Anna Meredith est une compositrice de formation classique. Elle flirte depuis longtemps avec différentes formes de musique pop (faute d'un meilleur terme). Cet album est son premier LP, un statement comme elle dit.
Après trois écoutes attentives, je suis exténué, et un peu perplexe. Indubitablement, chaque titre est le fruit d'un travail passionné. Pas de remplissage, pas de transition facile, de répétition crétine, d'ad lib. juste pour finir. On sent partout l'intransigeance de l'oreille classique. Et dans les domaines extrêmement différents couverts par le disque, on a partout des propositions très convaincantes.
[Nautilus] On ouvre en fanfare (littéralement) sur des modules à la Reich qui se déploient progressivement dans une marche (très) virile. De l'electro testostéronée. Qui cède le pas sans transition à une brit-pop de bonne facture [Taken], qui pourrait sembler un peu idiote si n'affleurait à chaque moment une sorte d'intention ironique malsaine du meilleur effet. Mais le disque tourne et nous voilà déjà dans une ritournelle synth-pop sauce patchinko parfaitement énervante [Scrimshaw], dont le tempo s'englue étrangement par moments, histoire de se maintenir en alerte. Là-dessus voilà une chansonnette girly en duo overdubbé [Something Helpful] qui transcende le genre avec des harmonies qui rappellent Michael Nyman.
Transition ? Quelle transition ? [R-Type] nous ramène aux marches guerrières, avec des lignes solistes très rock-prog surfant une masse vertigineuse de strates sonores. On retrouve son souffle sur [Dowager] balade synthétique sur laquelle la voix masculine flirte avec les limites du haute-contre. [The Vapours] se déploie le long d'un rythme ostinato dans la veine opera-rock épique ouverte par Nautilus et R-Type.
Les choses s'apaisent avec les glissendi de [Honeyed Words], jouant des modulations de fréquence continues que permettent les cordes et les synthés. Blocs de pulsions staccato, on est de retour chez Reich avec [Last Rose], dont la structure rythmique empêche le chant de sombrer dans l'anecdote.
Comme il reste un fond de pétrole et que l'album touche à sa fin, Meredith décide de mettre la poignée de gaz dans le coin, avec un [Shill] manifestement destiné à plaire aux tankers de WoW. Au moment où la fumée du kitschomètre se dissipe (il vient de cramer), le disque offre sa dernière cascade musicale avec [Blackfriars] une belle pièce méditative pour cordes, orgue et métronome.

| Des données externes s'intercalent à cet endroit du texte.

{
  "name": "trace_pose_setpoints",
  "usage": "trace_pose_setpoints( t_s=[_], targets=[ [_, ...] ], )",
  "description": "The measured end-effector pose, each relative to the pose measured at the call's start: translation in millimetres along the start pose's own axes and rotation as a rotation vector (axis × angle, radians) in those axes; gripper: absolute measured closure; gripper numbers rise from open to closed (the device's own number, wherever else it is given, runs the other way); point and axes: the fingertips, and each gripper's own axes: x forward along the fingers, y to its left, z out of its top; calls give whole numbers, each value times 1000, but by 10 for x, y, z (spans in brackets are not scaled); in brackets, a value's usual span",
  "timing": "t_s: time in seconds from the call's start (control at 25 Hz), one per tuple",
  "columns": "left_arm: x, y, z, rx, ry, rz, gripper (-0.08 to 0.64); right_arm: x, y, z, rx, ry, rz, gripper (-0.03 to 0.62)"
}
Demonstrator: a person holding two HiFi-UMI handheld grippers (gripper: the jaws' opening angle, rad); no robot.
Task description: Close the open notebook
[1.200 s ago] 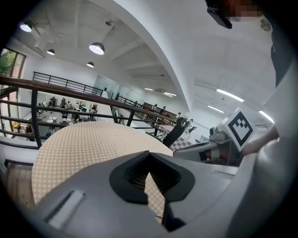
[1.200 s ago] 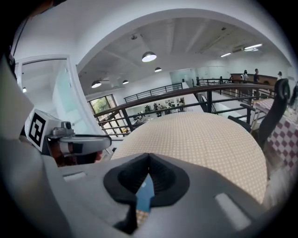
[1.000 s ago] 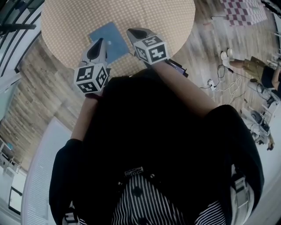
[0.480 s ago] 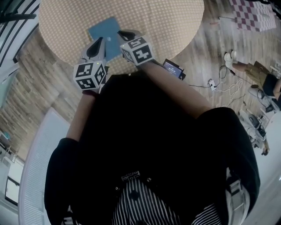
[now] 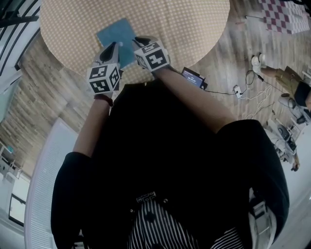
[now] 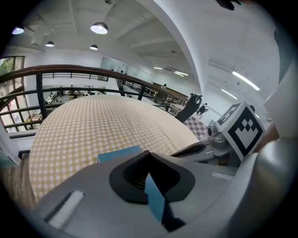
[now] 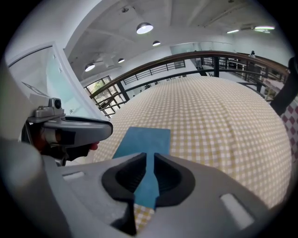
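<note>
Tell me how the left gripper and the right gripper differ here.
The left gripper has its jaws together. The right gripper has just been opening its jaws, which are now a slit apart with nothing gripped between them. In the head view the left one's tip lies at the notebook's near left edge, and the right one's at its right corner. Both point down at that notebook and hold nothing.

I see a round table [image 5: 194, 29] with a yellow checked cloth on a wooden floor [image 5: 43, 92], a dark railing [image 6: 70, 70] behind it, and round lamps [image 6: 99, 28] shining on the white ceiling [image 6: 139, 14]
</note>
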Motion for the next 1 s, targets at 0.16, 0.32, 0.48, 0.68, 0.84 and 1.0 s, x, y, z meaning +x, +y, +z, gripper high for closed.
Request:
trace_pose_setpoints(
  t_s=[0.16, 0.32, 0.48, 0.68, 0.84, 1.0],
  targets=[
    [146, 59, -187, -13, 46, 7, 560, 133, -118, -158, 17, 45, -6, 534],
    [252, 110, -344, 1, 92, 42, 560, 212, -224, -283, 61, 82, 13, 484],
    [336, 204, -439, 14, 116, 70, 560, 347, -242, -383, 97, 131, 28, 446],
    [371, 263, -639, 58, 170, 80, 560, 433, -207, -481, 125, 172, 50, 436],
    [401, 296, -716, 130, 192, 104, 560, 483, -228, -538, 137, 188, 61, 423],
    [492, 236, -836, 142, 230, 72, 560, 498, -279, -531, 132, 187, 62, 423]
  ],
)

On sort de là un peu sonné.
Qu'est-ce qu'on aura entendu ? Je dirais : une série de caprices, de capprici à la manière baroque, d'une artiste à l'oreille profondément marquée par le minimalisme (Reich, Glass et Nyman) et qui décide de se livrer sans retenue dans le monde des musiques populaires actuelles. Le résultat est brillant, très singulier, mais à mon sens il manque d'unité dans le propos. Meredith est seule aux commandes, elle se fait plaisir et veut partager. Quel mal y a-t-il à cela ? L'excellent Olivier Lamm de The Drone l'écrira pour moi :
Seule ombre à ce tableau couvert de partitions graphiques multicolores qu'il nous faut montrer du doigt par honnêteté intellectuelle, c'est qu'Anna Meredith ne fait vraiment pas dans la dentelle et sa recherche un peu systématique du "wow effect" en laissera forcément quelques-uns sur le bas côté. Rien de plus naturel. Varmints est emphatique, ostentatoire, un peu vulgaire.
Je ne saurais mieux dire, mais c'est peut-être un détail. Parce que le disque est en fusion et qu'il t'emmène entendre quelque chose. Et c'est assez rare, finalement.